Friday 12 October 2012

"oh really"

so yesterday i had what i like to call an "oh really" moment. you know toughs moments when you listen to someone speek and you just think "what an absolute pile of garbage"

a friend of mine who has a daughter with ts had an artical in "chat" one of the weekly glossy's . so another friend of mine decides to read this and ring me up  

whats the problem with that , i hear you cry !

well the problem is the conversation went something like this ...

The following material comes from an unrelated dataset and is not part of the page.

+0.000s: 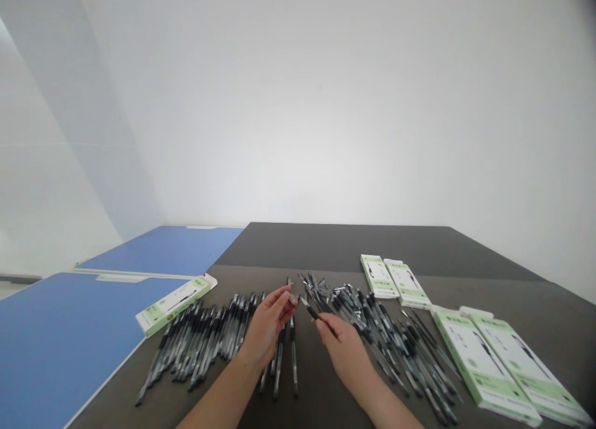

friend-"that artical in chat , turners , that's what you have right?"
me- "yep , what did you think"
friend- "i think you should do yourself a favor and not bother having kids" 
me-"exsqueeeees me ? , why" 
friend-"lets face it it would be hard for you to get pregnant , and if its a girl it would probable have F***ked up kidneys and hart defects like you"
me- " you do realize the child wouldn't have my biology because i would have an egg doner and even so ts isent hereditary there's every chance a biological child of mine would be fit and well" 
friend-"well im just saying the poor kid would have to deal with having a termanaly ill mother aswell"
me-"IM NOT DIEING YOU NUMPTY..."
friend-"well im just saying it like it is"
me-"o are you now , do tell me more about this "terminal illness" that i have and you don't"
friend-"it just wouldn't be fair on your kid , that's all"
me-" i just suggest you stop talking and hang up the phone please , you ignorant swine"
friend-"fine bie then moody b***h, don't bother asking next time" 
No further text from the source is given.